Feat/bugfixes tests cicd by AmitaiYacobi · Pull Request #9 · shaham-lab/SpectralNet

AmitaiYacobi · 2026-03-07T17:49:36Z

This PR is a comprehensive overhaul of the SpectralNet codebase covering bug fixes, scalability, testing, tooling, and CI/CD.

Bug fixes — four correctness bugs were found and fixed: get_random_batch sampled indices only within [0, batch_size) instead of the full dataset; SpectralNetModel.orthonorm_weights was never initialised in init, causing AttributeError on the first inference call; get_nearest_neighbors always queried X against itself, silently ignoring the Y parameter; and both AETrainer and SiameseTrainer used hardcoded relative paths for weight files that broke when called from any directory other than the project root.
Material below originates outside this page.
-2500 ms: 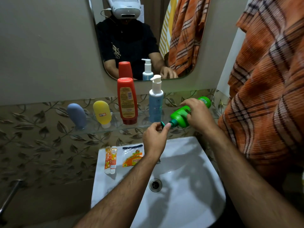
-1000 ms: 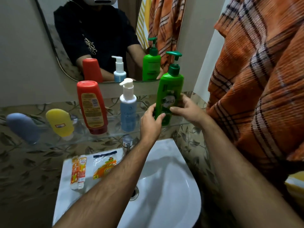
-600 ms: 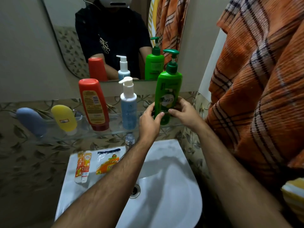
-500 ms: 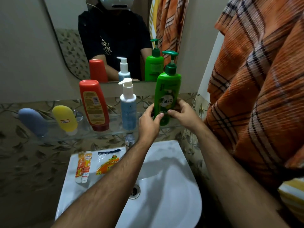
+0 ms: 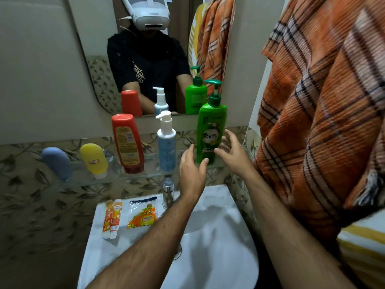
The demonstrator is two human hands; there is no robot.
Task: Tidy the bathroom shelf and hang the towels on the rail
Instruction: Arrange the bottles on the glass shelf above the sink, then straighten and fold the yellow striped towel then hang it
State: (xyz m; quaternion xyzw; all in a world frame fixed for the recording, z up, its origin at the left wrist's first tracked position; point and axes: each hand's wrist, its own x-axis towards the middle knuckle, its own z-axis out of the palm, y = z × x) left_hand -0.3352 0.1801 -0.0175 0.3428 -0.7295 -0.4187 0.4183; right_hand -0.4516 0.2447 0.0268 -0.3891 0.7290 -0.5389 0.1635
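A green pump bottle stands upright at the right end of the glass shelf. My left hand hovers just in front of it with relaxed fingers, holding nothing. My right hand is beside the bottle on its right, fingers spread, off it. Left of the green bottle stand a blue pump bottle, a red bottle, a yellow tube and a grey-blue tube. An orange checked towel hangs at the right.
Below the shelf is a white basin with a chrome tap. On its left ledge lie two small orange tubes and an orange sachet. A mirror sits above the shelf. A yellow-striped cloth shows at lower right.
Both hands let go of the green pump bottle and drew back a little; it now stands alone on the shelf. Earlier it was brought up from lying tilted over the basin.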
Scalability — the most fundamental architectural change: fit() and predict() now accept a torch.utils.data.Dataset in addition to a torch.Tensor, enabling true out-of-core training on datasets (e.g. 10M images on disk) that cannot fit in RAM. A _FeatureDataset adapter normalises both inputs into a consistent (x, y) format; every trainer creates its own DataLoader internally so only one mini-batch is ever in memory at once. Separately, AETrainer.embed() and predict() were made chunk-based to avoid GPU OOM on large inputs, and get_random_batch() was fixed to encode only the sampled batch instead of the entire dataset.

Performance — the O(n) Python loop that built the nearest-neighbour mask in get_gaussian_kernel and get_t_kernel was replaced with a vectorised tensor scatter using repeat_interleave, and a redundant import numpy and nested with torch.no_grad() block were removed.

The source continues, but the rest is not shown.